■ **WHAT YOU HAVE TO DO**: All of the listing should be transcribed exactly.

Top of DATASET EXTRACT

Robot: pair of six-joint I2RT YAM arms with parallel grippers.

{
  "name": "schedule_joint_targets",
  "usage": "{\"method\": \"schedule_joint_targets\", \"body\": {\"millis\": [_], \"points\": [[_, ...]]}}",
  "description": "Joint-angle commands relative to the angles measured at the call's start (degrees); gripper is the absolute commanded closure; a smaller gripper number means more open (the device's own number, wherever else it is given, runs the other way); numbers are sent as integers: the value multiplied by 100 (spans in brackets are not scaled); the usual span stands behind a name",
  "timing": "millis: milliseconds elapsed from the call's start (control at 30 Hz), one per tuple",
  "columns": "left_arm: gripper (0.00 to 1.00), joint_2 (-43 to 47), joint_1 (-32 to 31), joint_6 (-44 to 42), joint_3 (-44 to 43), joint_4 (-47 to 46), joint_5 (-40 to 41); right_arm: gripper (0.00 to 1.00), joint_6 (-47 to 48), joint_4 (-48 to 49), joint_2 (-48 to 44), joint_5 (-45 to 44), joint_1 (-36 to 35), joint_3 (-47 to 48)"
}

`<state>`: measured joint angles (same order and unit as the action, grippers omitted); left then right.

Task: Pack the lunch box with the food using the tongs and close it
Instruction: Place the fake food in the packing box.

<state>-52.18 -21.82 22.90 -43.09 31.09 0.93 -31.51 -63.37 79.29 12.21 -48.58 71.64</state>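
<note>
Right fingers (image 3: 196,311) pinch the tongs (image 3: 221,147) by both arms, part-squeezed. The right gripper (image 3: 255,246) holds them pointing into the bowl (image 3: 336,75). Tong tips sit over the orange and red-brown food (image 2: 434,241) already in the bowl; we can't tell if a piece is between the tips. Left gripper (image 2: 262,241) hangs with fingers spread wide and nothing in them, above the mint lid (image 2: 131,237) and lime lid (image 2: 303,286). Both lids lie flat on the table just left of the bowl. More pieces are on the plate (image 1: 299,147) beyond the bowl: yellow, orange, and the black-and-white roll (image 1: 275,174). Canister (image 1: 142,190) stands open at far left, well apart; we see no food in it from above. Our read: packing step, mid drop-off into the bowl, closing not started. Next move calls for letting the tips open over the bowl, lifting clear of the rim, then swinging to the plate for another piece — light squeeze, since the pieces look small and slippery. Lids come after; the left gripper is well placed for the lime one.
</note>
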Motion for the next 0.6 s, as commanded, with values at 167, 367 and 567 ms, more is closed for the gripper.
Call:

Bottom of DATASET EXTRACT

■ **EXPECTED OUTPUT**:
Robot: pair of six-joint I2RT YAM arms with parallel grippers.

{
  "name": "schedule_joint_targets",
  "usage": "{\"method\": \"schedule_joint_targets\", \"body\": {\"millis\": [_], \"points\": [[_, ...]]}}",
  "description": "Joint-angle commands relative to the angles measured at the call's start (degrees); gripper is the absolute commanded closure; a smaller gripper number means more open (the device's own number, wherever else it is given, runs the other way); numbers are sent as integers: the value multiplied by 100 (spans in brackets are not scaled); the usual span stands behind a name",
  "timing": "millis: milliseconds elapsed from the call's start (control at 30 Hz), one per tuple",
  "columns": "left_arm: gripper (0.00 to 1.00), joint_2 (-43 to 47), joint_1 (-32 to 31), joint_6 (-44 to 42), joint_3 (-44 to 43), joint_4 (-47 to 46), joint_5 (-40 to 41); right_arm: gripper (0.00 to 1.00), joint_6 (-47 to 48), joint_4 (-48 to 49), joint_2 (-48 to 44), joint_5 (-45 to 44), joint_1 (-36 to 35), joint_3 (-47 to 48)"
}

`<state>`: measured joint angles (same order and unit as the action, grippers omitted); left then right.

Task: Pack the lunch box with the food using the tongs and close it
Instruction: Place the fake food in the packing box.

<state>-52.18 -21.82 22.90 -43.09 31.09 0.93 -31.51 -63.37 79.29 12.21 -48.58 71.64</state>
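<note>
Right fingers (image 3: 196,311) pinch the tongs (image 3: 221,147) by both arms, part-squeezed. The right gripper (image 3: 255,246) holds them pointing into the bowl (image 3: 336,75). Tong tips sit over the orange and red-brown food (image 2: 434,241) already in the bowl; we can't tell if a piece is between the tips. Left gripper (image 2: 262,241) hangs with fingers spread wide and nothing in them, above the mint lid (image 2: 131,237) and lime lid (image 2: 303,286). Both lids lie flat on the table just left of the bowl. More pieces are on the plate (image 1: 299,147) beyond the bowl: yellow, orange, and the black-and-white roll (image 1: 275,174). Canister (image 1: 142,190) stands open at far left, well apart; we see no food in it from above. Our read: packing step, mid drop-off into the bowl, closing not started. Next move calls for letting the tips open over the bowl, lifting clear of the rim, then swinging to the plate for another piece — light squeeze, since the pieces look small and slippery. Lids come after; the left gripper is well placed for the lime one.
</note>
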Motion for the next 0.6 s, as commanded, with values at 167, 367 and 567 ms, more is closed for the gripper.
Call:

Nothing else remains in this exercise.